McIlroy says Woods can 'still affect golf in a great way' if car crash ends career

Ewan Murray
·3-min read

As the golf world faces the possibility that Tiger Woods will never return in competitive form after the serious car crash that left the 15-time major winner requiring lengthy surgery, Rory McIlroy has said there are “still a lot of other ways that he can affect the game in a great way”.

Woods remains in a California hospital after the accident in Los Angeles on Tuesday. The 45-year-old is said to be “awake and responsive” but damage to his right leg is significant. Rods, screws and pins have been inserted to stabilise the golfer’s “comminuted” and “open” injuries.

The Los Angeles county sheriff, Alex Villanueva, told CNN it is “nothing short of a miracle” that Woods survived. Villanueva, who later described the incident as “purely an accident” and also revealed that Woods will not face criminal charges, said: “We have seen accidents with far less obvious damage that are fatalities.”

Related: Police say Tiger Woods 'lucky to be alive' after car crash in California

Woods, who recently had back surgery for the fifth time, now faces a lengthy absence from golf at the very least.

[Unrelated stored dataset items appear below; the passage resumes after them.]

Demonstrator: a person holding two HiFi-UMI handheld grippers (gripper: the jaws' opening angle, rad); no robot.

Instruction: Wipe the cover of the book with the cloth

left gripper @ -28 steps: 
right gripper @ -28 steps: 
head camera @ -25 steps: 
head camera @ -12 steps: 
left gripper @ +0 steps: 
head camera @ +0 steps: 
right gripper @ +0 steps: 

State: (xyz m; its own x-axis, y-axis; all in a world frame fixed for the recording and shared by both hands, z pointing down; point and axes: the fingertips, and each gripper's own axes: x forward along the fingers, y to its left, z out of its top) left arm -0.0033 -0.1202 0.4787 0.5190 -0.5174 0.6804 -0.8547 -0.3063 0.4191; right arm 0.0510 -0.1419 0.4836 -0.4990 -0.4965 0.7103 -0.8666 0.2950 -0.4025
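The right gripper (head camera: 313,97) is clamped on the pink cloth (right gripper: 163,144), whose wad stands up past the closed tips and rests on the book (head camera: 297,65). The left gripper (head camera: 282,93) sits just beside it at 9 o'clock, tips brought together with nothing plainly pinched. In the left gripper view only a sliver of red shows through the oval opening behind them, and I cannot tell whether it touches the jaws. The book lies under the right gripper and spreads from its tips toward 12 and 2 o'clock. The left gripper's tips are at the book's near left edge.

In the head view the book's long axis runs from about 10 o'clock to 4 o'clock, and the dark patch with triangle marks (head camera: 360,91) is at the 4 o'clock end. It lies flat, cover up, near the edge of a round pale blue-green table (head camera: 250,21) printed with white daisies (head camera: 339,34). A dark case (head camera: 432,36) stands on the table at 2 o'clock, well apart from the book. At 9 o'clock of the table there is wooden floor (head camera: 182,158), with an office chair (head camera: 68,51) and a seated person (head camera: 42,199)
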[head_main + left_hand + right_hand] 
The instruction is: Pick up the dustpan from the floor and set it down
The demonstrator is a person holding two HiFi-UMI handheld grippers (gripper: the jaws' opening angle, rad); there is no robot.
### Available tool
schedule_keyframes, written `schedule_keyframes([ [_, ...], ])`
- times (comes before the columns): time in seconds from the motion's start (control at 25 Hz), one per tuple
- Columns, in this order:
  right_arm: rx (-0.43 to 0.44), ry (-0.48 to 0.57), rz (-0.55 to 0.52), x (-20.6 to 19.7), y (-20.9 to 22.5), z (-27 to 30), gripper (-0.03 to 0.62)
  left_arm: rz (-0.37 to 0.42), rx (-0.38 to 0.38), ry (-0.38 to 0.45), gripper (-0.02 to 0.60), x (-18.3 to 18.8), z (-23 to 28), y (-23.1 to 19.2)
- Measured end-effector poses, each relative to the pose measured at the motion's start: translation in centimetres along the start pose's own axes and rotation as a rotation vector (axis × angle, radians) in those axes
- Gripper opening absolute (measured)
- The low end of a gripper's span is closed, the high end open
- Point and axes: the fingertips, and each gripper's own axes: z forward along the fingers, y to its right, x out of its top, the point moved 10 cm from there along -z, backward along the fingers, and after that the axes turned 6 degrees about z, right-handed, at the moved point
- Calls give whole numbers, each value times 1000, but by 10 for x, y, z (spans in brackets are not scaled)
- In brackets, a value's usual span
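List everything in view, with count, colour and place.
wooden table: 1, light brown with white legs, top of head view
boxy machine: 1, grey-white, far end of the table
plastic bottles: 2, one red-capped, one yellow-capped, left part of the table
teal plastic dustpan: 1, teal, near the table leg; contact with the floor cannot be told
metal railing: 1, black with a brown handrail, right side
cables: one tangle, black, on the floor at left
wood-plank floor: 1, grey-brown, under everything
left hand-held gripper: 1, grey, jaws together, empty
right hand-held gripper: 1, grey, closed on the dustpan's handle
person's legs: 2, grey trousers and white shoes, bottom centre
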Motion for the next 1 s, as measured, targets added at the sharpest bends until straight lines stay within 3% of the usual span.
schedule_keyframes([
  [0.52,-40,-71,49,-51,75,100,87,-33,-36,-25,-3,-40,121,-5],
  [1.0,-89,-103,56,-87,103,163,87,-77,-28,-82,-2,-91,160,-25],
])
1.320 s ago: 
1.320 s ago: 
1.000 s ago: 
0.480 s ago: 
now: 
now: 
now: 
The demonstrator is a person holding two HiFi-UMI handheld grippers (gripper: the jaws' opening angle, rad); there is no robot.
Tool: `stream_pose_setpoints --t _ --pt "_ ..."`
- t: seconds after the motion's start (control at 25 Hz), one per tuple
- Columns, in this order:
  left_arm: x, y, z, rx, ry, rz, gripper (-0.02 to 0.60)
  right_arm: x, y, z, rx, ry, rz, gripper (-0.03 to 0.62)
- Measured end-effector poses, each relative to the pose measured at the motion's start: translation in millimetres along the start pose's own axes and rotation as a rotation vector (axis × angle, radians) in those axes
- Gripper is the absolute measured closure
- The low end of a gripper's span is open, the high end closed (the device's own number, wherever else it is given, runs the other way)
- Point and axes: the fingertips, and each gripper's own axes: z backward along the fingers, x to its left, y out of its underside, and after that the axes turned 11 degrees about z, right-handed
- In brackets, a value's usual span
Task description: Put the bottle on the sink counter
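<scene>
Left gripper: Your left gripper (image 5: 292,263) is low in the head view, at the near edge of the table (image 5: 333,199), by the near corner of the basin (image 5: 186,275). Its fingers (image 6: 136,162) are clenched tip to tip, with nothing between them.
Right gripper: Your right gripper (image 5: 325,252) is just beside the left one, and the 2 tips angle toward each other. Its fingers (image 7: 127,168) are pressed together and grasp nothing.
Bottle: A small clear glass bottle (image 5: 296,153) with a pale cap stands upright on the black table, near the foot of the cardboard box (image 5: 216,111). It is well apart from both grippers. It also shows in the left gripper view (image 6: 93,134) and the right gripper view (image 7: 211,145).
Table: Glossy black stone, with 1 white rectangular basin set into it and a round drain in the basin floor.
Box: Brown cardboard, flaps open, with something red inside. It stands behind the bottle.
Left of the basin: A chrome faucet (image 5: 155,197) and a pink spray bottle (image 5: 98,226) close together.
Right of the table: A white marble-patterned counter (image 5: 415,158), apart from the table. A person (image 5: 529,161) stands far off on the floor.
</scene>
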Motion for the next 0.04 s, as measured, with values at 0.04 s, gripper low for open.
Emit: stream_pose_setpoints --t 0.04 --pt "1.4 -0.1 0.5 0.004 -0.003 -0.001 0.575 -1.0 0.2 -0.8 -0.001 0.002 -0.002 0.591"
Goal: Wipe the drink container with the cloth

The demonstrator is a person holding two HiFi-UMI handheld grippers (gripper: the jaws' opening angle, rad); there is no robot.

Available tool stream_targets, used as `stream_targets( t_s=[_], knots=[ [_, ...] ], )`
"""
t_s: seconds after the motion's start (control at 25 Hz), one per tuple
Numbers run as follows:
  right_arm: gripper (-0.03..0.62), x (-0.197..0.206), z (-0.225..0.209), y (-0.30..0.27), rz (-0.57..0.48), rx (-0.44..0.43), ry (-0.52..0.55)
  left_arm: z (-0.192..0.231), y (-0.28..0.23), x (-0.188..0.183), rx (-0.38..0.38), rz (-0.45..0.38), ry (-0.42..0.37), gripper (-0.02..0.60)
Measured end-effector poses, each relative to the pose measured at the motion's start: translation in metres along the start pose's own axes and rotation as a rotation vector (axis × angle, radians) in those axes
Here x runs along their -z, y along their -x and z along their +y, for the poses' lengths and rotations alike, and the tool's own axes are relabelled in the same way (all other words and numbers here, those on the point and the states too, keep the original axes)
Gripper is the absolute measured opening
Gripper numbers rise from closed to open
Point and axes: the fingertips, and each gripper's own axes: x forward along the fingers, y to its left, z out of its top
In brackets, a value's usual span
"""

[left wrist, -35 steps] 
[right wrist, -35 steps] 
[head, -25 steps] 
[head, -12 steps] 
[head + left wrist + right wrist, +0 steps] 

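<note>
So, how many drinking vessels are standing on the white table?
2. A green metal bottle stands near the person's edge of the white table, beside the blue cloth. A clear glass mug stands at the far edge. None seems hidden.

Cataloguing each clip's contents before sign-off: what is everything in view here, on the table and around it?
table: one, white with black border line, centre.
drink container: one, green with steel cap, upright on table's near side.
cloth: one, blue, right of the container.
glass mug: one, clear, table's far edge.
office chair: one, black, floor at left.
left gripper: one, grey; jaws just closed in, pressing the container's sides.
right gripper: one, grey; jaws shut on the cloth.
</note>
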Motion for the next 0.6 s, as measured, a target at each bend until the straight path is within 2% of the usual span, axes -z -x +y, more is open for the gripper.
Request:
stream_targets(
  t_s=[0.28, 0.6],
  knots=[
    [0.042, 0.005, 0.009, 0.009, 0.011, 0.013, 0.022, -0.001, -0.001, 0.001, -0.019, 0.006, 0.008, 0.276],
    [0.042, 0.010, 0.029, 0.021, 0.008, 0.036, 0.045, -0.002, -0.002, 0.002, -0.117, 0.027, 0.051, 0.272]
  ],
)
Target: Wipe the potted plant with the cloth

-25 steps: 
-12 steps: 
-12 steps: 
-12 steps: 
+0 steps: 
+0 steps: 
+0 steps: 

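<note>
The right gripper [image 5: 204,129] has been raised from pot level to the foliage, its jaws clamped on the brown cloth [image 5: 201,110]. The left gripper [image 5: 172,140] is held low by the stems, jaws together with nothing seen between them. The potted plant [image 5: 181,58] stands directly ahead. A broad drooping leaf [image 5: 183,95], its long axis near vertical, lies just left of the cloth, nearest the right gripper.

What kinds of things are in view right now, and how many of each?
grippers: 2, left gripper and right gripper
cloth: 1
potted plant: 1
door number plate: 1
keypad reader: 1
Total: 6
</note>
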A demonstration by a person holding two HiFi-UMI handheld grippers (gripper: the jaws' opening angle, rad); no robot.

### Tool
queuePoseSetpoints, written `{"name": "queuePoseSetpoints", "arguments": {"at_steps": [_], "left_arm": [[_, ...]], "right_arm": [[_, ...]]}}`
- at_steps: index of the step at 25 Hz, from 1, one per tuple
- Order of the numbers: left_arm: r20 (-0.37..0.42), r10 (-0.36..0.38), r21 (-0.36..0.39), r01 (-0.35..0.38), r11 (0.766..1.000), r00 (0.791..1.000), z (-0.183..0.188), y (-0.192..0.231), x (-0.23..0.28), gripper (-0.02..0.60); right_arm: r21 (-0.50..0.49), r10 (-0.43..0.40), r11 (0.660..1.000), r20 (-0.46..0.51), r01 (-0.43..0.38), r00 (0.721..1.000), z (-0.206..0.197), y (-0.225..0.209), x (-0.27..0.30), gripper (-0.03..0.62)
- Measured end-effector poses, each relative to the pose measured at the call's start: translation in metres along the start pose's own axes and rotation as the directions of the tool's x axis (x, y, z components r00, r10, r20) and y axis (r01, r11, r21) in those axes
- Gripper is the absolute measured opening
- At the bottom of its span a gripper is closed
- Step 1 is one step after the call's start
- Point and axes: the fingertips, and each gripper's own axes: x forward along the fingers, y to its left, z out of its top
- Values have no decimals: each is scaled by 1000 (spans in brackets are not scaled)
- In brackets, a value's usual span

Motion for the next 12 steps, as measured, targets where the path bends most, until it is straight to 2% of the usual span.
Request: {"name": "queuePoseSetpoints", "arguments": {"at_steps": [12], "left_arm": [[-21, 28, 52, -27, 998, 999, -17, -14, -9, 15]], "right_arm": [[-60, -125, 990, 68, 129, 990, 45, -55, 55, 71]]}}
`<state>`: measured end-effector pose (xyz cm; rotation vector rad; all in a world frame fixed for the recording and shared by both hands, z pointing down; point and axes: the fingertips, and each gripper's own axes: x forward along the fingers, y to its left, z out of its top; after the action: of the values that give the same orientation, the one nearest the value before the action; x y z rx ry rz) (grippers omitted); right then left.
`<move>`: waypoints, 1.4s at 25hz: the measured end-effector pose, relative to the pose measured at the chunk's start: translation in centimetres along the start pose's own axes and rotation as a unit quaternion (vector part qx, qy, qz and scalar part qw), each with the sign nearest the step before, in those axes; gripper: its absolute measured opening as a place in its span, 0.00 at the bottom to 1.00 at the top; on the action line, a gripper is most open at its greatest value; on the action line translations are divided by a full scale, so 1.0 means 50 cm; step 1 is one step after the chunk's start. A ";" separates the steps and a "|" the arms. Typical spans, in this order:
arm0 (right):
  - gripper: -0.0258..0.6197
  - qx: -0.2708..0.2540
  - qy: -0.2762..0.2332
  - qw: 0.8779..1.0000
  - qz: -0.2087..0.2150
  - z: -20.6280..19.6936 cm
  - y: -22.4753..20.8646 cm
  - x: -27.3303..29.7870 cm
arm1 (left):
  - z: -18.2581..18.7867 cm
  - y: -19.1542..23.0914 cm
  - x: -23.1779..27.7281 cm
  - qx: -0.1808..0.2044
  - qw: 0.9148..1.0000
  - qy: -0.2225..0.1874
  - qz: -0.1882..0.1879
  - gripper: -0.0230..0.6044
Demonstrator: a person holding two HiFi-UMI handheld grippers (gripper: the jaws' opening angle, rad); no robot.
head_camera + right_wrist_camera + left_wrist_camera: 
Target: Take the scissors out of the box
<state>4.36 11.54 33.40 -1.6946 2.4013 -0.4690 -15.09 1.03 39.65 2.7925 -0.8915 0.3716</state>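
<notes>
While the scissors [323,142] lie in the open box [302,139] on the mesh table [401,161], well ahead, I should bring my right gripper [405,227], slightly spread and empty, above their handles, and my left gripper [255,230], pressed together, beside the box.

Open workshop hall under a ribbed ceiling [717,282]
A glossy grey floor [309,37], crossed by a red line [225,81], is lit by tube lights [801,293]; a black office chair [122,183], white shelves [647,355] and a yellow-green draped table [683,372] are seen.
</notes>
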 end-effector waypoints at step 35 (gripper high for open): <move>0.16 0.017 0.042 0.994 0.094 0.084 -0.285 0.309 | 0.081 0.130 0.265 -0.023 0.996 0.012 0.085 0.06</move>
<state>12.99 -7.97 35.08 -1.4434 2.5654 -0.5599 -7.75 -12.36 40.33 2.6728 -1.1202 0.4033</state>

Speaking before the first World Golf Championship of the year, in Florida, McIlroy said: “He’s a human being at the end of the day. And he’s already been through so much. At this stage I think everyone should just be grateful that he’s here, that he’s alive, that his kids haven’t lost their dad. That’s the most important thing. Golf is so far from the equation right now, it’s not even on the map at this point.”

When pressed on the differences between tournament golf with and without Woods, McIlroy contemplated the future: “It’s inevitable that one day he won’t be a part of it, and that’s going to be just something that the game of golf and the Tour is going to have to deal with and adapt to. Obviously, hopefully he comes back and is able to play but if not, I think he’ll still be a part of the game in some way, whether it’s his design business, his foundation, hosting golf tournaments. It may be the end of seeing the genius at work with a club in his hand but there’s still a lot of other ways that he can affect the game in a great way.

“We’re very lucky that he’s still here. I feel like we should pay tribute to him every day for being on the PGA Tour and what he’s done for golf.”

McIlroy recalled having lunch with Woods in the spring of 2017, while the latter was struggling badly with back problems. Two years later, Woods won the Masters for the fifth time. McIlroy said: “I don’t think to this day people realise – a few of us out here do, Justin Thomas, Rickie [Fowler], Dustin [Johnson] and myself, the guys that are in Florida that have gotten a little bit closer with him – the struggle and the things he had to deal with to get to that point to win Augusta in 2019.”

Jay Monahan, the PGA Tour commissioner, said: “I think that the only thing that really matters now is his wellbeing, his recovery, his family, the level of support that we provide to him.”